Le DAPAP : parce qu’une bonne santé passe par le sport

Publié par Doriane Argaud, Aurélie Roux-Raquin, Sandra Winter le 24 novembre 2022
Thème

Seulement 31 % des habitants des quartiers de la politique de la ville pratiquent au moins 10 minutes d’activité physique dans la semaine, contre 49 % des habitants du reste de l’agglomération 1. Et l’écart se creuse davantage si on fait la focale sur les femmes. Les freins à la pratique d’activité physique sont pluriels et les plus tenaces concernent la régularité et la pérennité de la pratique.
Face à ces constats, l’Agence régionale de santé (ARS) et à la Délégation régionale académique à la jeunesse, à l'engagement et aux sports (DRAJES) d’Auvergne-Rhône-Alpes ont créé un dispositif d’accompagnement vers la pratique d’activité physique, le DAPAP.
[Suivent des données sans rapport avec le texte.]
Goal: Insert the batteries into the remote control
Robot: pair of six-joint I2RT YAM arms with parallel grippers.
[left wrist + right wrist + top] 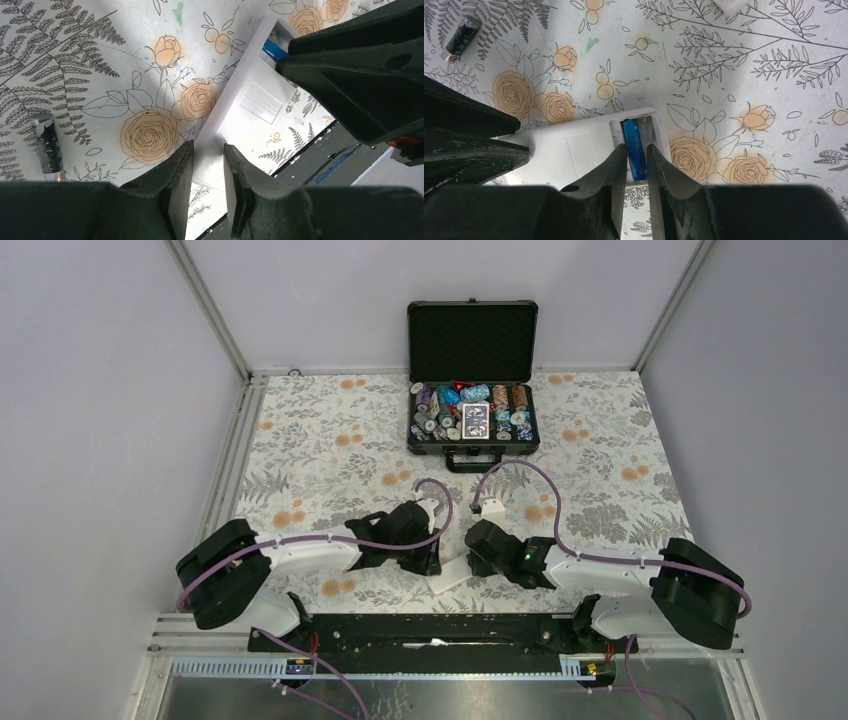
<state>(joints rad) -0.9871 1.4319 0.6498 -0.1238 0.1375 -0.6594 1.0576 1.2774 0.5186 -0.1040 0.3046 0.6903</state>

    Séance de Yoga dans un QPV
    © Labo Cités

    Un dispositif unique en France

    Déployé au sein des départements d’Auvergne-Rhône-Alpes par des associations de proximité, le DAPAP est soutenu conjointement par l’ARS et la DRAJES. Ce dispositif unique en France s'adresse aux enfants et aux adultes porteurs de maladies chroniques en affection de longue durée (ALD) ou présentant au moins un facteur de risque, comme l’hypertension artérielle, la surcharge pondérale ou l’obésité. Il peut également être proposé aux personnes âgées considérées comme fragiles. En outre, une attention particulière est portée aux personnes en situation de précarité socio-économique, parmi lesquelles les populations des quartiers prioritaires de la politique de la ville.

    Coaching sur-mesure

    L’objectif de ce dispositif créé en 2018 est de rendre la pratique d'activité physique adaptée pérenne, et régulière, en favorisant l'autonomisation des personnes. Le DAPAP facilite à la fois la prescription médicale de l’activité physique adaptée (si le médecin la juge utile) et l’orientation du patient vers les structures associatives locales dispensant cette activité.
    Ainsi, toute personne orientée par un médecin est accueillie par l’association porteuse du DAPAP. Le premier échange permet de compléter l’évaluation de ses capacités physiques, de déterminer les limitations fonctionnelles et de s’assurer de sa motivation. Un plan personnalisé d’objectifs est alors élaboré et, si besoin, un accompagnement individuel transitoire est mis en place. Le patient est alors orienté vers des activités physiques disponibles, adaptées à son profil et proches de son domicile grâce aux différents lieux d’accueil à travers le département. Un suivi est assuré pendant deux années, en lien avec le médecin prescripteur.

    Le DAPAP dans l’écosystème local du sport santé bien-être

    Les structures associatives porteuses du DAPAP 2 collaborent avec les filières de soins régionales (cancérologie, obésité, gérontologie…) pour promouvoir et organiser l’activité physique adaptée dans les parcours de soins, au plus près du domicile de chaque patient.
    Par ailleurs reconnues Maisons Sport Santé (MSS) par le ministère des Sports et des Jeux Olympiques et Para-Olympiques et le ministère de la Santé et de la Prévention 3, elles facilitent la mise en réseau des acteurs locaux investis dans le sport santé bien-être. 

    Pour finir, soulignons que le DAPAP incite les structures locales d'offre sport santé bien-être à s'inscrire sur l’annuaire régional du sport santé bien-être en Auvergne-Rhône-Alpes. Cet outil en ligne favorise les liens entre les professionnels de santé, les structures sanitaires, médicosociales et sociales et les entités qui proposent des activités physiques adaptées.

     


    1 Source : rapport annuel de l’ONPV 2019.

    2 Ain Sport Culture, le Comité départemental olympique sportif (Cdos) d’Ardèche, de la Drôme, de l’Isère, de la Loire, de Savoie, le DAHLIR.

    3 Les MSS (37 en Auvergne-Rhône-Alpes, en 2022) s'adressent au grand public pour promouvoir l’activité physique et réduire les comportements sédentaires.

    À propos de l'auteur

    Doriane Argaud, Aurélie Roux-Raquin, Sandra Winter

    Le Docteur Doriane Argaud est référente médical régional du parcours  «Nutrition Activité Physique, Obésité » à l'ARS Auvergne-Rhône-Alpes.

    Aurélie Roux-Raquin est référente nutrition/alimentation/activité physique à la direction de la santé publique – pôle prévention et promotion de la santé de l'ARS Auvergne-Rhône-Alpes.

    Sandra Winter est médecin conseiller de la DRAJES Auvergne-Rhône-Alpes.